This exercise calls for every record to be set down exactly.

Dataset excerpts:
....................

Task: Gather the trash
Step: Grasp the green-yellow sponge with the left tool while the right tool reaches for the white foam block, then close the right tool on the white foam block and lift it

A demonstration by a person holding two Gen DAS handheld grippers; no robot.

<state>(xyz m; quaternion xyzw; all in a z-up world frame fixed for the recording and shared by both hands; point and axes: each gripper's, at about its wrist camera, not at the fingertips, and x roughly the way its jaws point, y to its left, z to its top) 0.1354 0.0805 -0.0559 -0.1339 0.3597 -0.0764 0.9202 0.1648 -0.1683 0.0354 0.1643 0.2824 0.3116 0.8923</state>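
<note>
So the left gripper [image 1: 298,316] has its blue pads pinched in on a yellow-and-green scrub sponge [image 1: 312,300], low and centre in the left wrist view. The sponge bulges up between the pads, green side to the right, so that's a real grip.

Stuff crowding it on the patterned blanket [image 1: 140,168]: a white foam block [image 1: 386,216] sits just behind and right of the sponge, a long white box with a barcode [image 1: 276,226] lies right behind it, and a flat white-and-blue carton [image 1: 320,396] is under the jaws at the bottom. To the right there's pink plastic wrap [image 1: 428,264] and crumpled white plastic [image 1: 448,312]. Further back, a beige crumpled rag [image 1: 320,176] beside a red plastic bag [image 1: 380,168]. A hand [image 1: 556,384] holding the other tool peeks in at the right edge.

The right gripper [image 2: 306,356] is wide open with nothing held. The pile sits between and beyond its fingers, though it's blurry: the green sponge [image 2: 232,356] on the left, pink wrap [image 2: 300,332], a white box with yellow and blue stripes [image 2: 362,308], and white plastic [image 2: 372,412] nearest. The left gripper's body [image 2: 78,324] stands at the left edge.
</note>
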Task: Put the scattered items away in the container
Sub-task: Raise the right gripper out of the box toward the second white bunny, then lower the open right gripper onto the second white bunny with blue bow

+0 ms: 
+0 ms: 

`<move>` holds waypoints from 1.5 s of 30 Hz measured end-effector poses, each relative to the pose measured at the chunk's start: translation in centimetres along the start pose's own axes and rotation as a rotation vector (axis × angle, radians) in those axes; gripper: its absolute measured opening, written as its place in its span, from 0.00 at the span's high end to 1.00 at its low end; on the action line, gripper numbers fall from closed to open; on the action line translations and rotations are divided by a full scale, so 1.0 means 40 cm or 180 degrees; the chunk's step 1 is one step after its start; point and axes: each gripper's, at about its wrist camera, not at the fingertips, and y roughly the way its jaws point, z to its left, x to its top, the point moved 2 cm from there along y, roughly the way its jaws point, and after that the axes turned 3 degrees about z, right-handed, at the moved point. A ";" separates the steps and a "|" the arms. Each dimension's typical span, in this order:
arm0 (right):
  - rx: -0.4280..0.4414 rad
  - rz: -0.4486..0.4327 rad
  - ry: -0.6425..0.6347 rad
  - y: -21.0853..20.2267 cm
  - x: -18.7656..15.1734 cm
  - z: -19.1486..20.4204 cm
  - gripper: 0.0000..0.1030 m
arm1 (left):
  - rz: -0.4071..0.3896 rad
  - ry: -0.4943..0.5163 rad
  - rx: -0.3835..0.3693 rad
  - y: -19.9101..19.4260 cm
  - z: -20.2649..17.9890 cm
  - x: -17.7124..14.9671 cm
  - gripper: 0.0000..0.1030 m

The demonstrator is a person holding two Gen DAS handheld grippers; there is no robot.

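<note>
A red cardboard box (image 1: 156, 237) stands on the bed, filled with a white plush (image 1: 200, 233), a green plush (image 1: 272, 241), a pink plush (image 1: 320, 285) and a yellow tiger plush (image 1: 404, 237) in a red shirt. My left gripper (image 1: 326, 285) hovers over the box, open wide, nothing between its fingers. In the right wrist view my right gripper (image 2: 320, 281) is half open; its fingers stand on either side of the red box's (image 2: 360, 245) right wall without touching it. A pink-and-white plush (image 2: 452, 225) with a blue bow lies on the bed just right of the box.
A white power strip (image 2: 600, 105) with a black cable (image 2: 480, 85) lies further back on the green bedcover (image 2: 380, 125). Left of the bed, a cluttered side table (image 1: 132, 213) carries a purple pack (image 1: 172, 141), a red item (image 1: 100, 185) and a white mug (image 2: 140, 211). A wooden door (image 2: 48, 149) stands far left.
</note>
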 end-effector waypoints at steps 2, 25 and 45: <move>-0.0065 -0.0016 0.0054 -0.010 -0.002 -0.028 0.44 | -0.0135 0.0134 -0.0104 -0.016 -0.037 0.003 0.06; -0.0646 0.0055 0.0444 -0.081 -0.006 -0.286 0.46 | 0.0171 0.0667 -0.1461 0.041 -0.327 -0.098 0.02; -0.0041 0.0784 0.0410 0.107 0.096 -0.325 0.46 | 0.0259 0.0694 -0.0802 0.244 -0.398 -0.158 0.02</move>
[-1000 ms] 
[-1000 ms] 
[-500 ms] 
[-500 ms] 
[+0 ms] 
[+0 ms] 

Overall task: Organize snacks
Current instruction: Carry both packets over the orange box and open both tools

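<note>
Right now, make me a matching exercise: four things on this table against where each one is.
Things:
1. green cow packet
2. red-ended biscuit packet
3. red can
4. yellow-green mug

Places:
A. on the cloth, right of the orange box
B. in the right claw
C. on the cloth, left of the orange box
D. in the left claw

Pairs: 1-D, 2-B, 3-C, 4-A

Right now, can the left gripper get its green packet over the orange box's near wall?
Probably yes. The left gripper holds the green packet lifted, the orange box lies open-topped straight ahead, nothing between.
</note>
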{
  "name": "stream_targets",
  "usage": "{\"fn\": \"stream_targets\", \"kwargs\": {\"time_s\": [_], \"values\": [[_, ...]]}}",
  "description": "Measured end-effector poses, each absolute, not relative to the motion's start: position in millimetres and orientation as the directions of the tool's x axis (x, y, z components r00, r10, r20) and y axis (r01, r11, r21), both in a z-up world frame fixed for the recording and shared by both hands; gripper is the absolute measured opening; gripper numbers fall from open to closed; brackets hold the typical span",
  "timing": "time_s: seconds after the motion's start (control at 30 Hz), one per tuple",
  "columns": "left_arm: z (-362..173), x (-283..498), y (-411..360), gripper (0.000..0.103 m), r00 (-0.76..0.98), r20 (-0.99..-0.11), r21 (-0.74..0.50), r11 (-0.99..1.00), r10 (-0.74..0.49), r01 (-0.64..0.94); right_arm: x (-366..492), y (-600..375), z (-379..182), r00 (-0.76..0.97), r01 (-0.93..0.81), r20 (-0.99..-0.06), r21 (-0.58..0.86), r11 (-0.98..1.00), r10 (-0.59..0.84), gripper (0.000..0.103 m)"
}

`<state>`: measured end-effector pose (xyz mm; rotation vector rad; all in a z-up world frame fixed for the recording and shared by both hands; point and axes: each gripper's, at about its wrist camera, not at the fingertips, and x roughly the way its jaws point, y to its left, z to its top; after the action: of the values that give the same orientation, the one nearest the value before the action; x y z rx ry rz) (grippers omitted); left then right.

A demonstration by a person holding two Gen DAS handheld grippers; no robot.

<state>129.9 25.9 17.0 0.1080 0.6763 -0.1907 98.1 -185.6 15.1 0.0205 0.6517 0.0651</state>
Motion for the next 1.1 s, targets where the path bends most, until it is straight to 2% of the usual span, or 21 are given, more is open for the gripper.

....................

Result of this exercise —
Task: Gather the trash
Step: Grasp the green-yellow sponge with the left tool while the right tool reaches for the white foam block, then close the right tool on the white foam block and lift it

A demonstration by a person holding two Gen DAS handheld grippers; no robot.

<state>(xyz m; quaternion xyzw; all in a z-up world frame fixed for the recording and shared by both hands; point and axes: each gripper's, at about its wrist camera, not at the fingertips, and x roughly the way its jaws point, y to its left, z to its top) 0.1354 0.0805 -0.0559 -0.1339 0.3597 -0.0764 0.9202 0.1648 -0.1683 0.0354 0.1643 0.2824 0.3116 0.8923</state>
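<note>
So the left gripper [image 1: 298,316] has its blue pads pinched in on a yellow-and-green scrub sponge [image 1: 312,300], low and centre in the left wrist view. The sponge bulges up between the pads, green side to the right, so that's a real grip.

Stuff crowding it on the patterned blanket [image 1: 140,168]: a white foam block [image 1: 386,216] sits just behind and right of the sponge, a long white box with a barcode [image 1: 276,226] lies right behind it, and a flat white-and-blue carton [image 1: 320,396] is under the jaws at the bottom. To the right there's pink plastic wrap [image 1: 428,264] and crumpled white plastic [image 1: 448,312]. Further back, a beige crumpled rag [image 1: 320,176] beside a red plastic bag [image 1: 380,168]. A hand [image 1: 556,384] holding the other tool peeks in at the right edge.

The right gripper [image 2: 306,356] is wide open with nothing held. The pile sits between and beyond its fingers, though it's blurry: the green sponge [image 2: 232,356] on the left, pink wrap [image 2: 300,332], a white box with yellow and blue stripes [image 2: 362,308], and white plastic [image 2: 372,412] nearest. The left gripper's body [image 2: 78,324] stands at the left edge.
</note>
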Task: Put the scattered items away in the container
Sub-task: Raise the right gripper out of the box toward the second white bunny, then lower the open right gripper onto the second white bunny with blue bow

+0 ms: 
+0 ms: 

`<move>` holds waypoints from 1.5 s of 30 Hz measured end-effector poses, each relative to the pose measured at the chunk's start: translation in centimetres along the start pose's own axes and rotation as a rotation vector (axis × angle, radians) in those axes; gripper: its absolute measured opening, written as its place in its span, from 0.00 at the span's high end to 1.00 at its low end; on the action line, gripper numbers fall from closed to open; on the action line translations and rotations are divided by a full scale, so 1.0 means 40 cm or 180 degrees; the chunk's step 1 is one step after its start; point and axes: each gripper's, at about its wrist camera, not at the fingertips, and y roughly the way its jaws point, z to its left, x to its top, the point moved 2 cm from there along y, roughly the way its jaws point, and after that the axes turned 3 degrees about z, right-handed, at the moved point. A ";" separates the steps and a "|" the arms. Each dimension's typical span, in this order:
arm0 (right):
  - rx: -0.4280..0.4414 rad
  - rz: -0.4486..0.4327 rad
  - ry: -0.6425..0.6347 rad
  - y: -21.0853..20.2267 cm
  - x: -18.7656..15.1734 cm
  - z: -19.1486..20.4204 cm
  - gripper: 0.0000..0.1030 m
arm1 (left):
  - rz: -0.4071..0.3896 rad
  - ry: -0.4943..0.5163 rad
  - rx: -0.3835..0.3693 rad
  - y: -19.9101..19.4260 cm
  - z: -20.2649..17.9890 cm
  - x: -17.7124..14.9671 cm
  - gripper: 0.0000..0.1030 m

The demonstrator is a person holding two Gen DAS handheld grippers; there is no robot.

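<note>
A red cardboard box (image 1: 156, 237) stands on the bed, filled with a white plush (image 1: 200, 233), a green plush (image 1: 272, 241), a pink plush (image 1: 320, 285) and a yellow tiger plush (image 1: 404, 237) in a red shirt. My left gripper (image 1: 326, 285) hovers over the box, open wide, nothing between its fingers. In the right wrist view my right gripper (image 2: 320, 281) is half open; its fingers stand on either side of the red box's (image 2: 360, 245) right wall without touching it. A pink-and-white plush (image 2: 452, 225) with a blue bow lies on the bed just right of the box.
A white power strip (image 2: 600, 105) with a black cable (image 2: 480, 85) lies further back on the green bedcover (image 2: 380, 125). Left of the bed, a cluttered side table (image 1: 132, 213) carries a purple pack (image 1: 172, 141), a red item (image 1: 100, 185) and a white mug (image 2: 140, 211). A wooden door (image 2: 48, 149) stands far left.
</note>
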 end-effector waypoints at steps 2, 25 and 45: <move>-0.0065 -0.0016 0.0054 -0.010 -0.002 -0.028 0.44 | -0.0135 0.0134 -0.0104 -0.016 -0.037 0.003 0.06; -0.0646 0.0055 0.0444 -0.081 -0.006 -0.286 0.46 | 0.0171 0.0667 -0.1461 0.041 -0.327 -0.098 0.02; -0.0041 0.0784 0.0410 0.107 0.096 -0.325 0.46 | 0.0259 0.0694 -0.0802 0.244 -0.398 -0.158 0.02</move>
[-1000 ms] 
[-1000 ms] 
[-500 ms] 
[-500 ms] 
[+0 ms] 
[+0 ms] 

Overall task: Organize snacks
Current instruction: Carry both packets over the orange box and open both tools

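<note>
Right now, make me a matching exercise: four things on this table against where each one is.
Things:
1. green cow packet
2. red-ended biscuit packet
3. red can
4. yellow-green mug

Places:
A. on the cloth, right of the orange box
B. in the right claw
C. on the cloth, left of the orange box
D. in the left claw

Pairs: 1-D, 2-B, 3-C, 4-A

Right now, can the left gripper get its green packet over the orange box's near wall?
Probably yes. The left gripper holds the green packet lifted, the orange box lies open-topped straight ahead, nothing between.
</note>
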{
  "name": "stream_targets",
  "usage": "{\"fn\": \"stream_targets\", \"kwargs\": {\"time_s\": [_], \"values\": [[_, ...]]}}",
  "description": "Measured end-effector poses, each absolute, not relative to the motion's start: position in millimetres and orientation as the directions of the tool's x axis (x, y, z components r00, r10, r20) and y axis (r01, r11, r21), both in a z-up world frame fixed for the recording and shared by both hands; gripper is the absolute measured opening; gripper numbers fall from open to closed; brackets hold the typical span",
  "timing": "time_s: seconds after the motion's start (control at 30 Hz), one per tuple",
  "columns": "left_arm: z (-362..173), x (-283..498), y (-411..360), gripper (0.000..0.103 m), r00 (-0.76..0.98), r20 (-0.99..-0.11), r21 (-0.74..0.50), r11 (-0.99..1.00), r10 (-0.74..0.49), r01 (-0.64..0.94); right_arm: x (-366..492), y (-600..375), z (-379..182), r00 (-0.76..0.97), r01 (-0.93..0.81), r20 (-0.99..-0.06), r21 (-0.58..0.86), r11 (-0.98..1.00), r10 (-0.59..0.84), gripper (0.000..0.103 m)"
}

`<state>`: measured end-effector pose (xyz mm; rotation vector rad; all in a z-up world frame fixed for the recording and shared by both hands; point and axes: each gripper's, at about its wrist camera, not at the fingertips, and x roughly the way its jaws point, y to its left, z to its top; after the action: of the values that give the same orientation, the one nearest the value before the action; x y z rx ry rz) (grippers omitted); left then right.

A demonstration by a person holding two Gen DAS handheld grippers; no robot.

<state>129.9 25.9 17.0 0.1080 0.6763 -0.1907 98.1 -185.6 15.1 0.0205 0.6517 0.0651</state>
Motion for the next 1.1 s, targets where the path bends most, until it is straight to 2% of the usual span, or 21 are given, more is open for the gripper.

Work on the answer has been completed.